Come molti di voi sapranno, sono di religione ebraica e in un giorno speciale come questo vorrei provare a spiegare cosa ha rappresentato la Shoah per un ebreo molto all’acqua di rose come me, non frequentatore della Comunità e in dubbio da una vita se credere o no in Dio.
Per noi ragazzi ebrei nati negli anni del boom economico, cioè negli anni sessanta, quando sembrava che tutto fosse possibile (ed infatti molto è stato possibile) quel martellamento continuo sui campi di concentramento, sullo sterminio di sei milioni di correligionari è sempre sembrato qualcosa di astratto e vicinissimo.
Il senso dell’astrattezza era dato dalla difficoltà di pensare che solo trent’anni prima saresti dovuto scappare, vivere come un animale, finire in una camera a gas, oppure morire di fame in una baracca tedesca.
Impossibile da immaginare come situazione per chi come noi aveva tutto e semmai la sera veniva pressato dai genitori perché non mangiava abbastanza…

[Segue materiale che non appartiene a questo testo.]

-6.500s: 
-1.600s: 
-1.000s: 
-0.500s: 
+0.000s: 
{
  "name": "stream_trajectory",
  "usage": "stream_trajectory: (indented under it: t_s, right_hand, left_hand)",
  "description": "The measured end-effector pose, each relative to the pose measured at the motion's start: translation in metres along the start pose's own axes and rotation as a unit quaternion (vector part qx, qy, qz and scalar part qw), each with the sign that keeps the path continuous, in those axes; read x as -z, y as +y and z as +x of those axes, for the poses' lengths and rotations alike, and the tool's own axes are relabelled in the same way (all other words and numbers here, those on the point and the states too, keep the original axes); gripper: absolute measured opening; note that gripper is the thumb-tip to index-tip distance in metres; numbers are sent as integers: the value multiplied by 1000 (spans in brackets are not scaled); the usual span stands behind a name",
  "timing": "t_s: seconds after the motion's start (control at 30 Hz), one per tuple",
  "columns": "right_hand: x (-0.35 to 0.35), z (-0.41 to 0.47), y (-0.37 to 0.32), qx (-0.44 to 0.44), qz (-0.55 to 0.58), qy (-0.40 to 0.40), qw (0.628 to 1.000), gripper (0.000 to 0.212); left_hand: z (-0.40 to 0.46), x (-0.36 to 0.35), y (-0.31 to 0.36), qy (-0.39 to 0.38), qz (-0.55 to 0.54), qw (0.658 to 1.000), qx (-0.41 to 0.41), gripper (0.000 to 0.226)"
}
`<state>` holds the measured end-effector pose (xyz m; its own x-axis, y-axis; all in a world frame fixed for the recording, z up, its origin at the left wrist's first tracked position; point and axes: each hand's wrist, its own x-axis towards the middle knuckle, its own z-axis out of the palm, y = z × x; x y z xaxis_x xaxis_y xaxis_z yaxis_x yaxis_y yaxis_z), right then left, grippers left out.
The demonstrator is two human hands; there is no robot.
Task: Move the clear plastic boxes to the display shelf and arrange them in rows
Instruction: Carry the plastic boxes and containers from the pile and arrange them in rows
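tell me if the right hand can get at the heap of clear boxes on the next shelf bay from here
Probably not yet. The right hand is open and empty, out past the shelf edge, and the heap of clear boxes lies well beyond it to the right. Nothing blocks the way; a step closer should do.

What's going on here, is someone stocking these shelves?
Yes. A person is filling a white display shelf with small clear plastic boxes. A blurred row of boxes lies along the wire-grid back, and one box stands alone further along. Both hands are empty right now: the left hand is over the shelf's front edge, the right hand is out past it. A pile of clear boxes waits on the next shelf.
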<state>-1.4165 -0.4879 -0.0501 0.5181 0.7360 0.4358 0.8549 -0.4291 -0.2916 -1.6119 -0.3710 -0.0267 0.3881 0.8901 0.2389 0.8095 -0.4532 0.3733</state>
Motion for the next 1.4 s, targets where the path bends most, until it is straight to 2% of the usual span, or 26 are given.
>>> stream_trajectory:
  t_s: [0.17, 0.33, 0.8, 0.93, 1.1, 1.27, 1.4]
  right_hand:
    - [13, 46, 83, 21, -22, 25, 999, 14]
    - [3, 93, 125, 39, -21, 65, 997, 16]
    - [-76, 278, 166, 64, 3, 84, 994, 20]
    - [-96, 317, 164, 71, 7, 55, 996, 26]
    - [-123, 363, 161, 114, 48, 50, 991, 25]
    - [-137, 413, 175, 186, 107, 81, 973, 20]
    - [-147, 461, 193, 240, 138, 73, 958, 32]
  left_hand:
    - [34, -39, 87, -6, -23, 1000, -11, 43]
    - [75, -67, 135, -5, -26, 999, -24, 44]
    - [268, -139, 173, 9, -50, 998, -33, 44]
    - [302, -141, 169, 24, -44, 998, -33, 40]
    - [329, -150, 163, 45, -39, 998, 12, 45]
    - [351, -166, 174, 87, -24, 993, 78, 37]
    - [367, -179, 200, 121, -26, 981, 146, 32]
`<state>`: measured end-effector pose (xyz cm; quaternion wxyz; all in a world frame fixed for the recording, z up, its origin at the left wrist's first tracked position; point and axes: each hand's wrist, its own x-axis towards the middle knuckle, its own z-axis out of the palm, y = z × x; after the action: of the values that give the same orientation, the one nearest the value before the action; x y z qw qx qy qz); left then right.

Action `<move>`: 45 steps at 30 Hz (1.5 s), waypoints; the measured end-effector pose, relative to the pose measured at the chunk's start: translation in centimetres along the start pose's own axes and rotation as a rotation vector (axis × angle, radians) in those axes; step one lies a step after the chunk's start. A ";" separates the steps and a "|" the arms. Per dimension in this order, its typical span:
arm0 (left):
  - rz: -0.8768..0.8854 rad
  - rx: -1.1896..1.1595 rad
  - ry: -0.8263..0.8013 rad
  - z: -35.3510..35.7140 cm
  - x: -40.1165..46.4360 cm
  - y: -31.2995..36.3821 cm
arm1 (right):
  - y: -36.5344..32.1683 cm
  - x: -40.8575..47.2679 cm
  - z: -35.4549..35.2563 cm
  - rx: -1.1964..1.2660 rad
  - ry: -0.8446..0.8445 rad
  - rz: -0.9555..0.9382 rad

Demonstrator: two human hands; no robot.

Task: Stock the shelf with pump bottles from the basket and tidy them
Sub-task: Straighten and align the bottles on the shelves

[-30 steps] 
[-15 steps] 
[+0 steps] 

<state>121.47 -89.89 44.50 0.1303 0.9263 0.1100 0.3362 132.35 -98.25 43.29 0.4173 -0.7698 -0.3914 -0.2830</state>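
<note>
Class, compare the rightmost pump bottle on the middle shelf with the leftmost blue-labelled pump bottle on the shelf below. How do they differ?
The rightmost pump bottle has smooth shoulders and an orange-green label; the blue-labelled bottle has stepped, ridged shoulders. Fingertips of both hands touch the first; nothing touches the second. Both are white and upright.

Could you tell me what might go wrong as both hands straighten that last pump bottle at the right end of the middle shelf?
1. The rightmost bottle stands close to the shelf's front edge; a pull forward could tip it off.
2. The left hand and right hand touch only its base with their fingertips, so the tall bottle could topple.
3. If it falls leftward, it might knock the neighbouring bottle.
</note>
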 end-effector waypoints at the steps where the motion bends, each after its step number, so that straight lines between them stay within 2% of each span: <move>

Provavi quindi un vago senso di sollievo, ma anche di colpa per essere scampato al martirio per una mera questione temporale, mentre i tuoi avi erano invece morti.
La vicininanza al mattatoio nazifascista è una sensazione che mi accompagna da quando per la prima volta mi hanno detto “ebreo di merda”.
Mi sembra sia stato durante una partita di calcio verso i sedici anni, ma non ha molta importanza, perché a volte me lo ripetono anche adesso, che ne ho quarantacinque.
Così, per spregio e soprattutto ignoranza.
Un modo di insultarmi che ancora mi fa venire il sangue alla testa: non riesco proprio a trattenermi e se ci ragiono capisco che è una spinta interiore ineluttabile, dettata proprio da quei sei milioni di morti.
Poi un giorno, se ne avrò e ne avrete voglia, potremmo anche parlare della questione palestinese.
Intanto però ci dobbiamo chiedere come mai in libere elezioni abbia vinto Hamas: non è che per caso da quelle parti la gente ha subito troppe angherie per non essere fortemente arrabbiata con tutto e con tutti?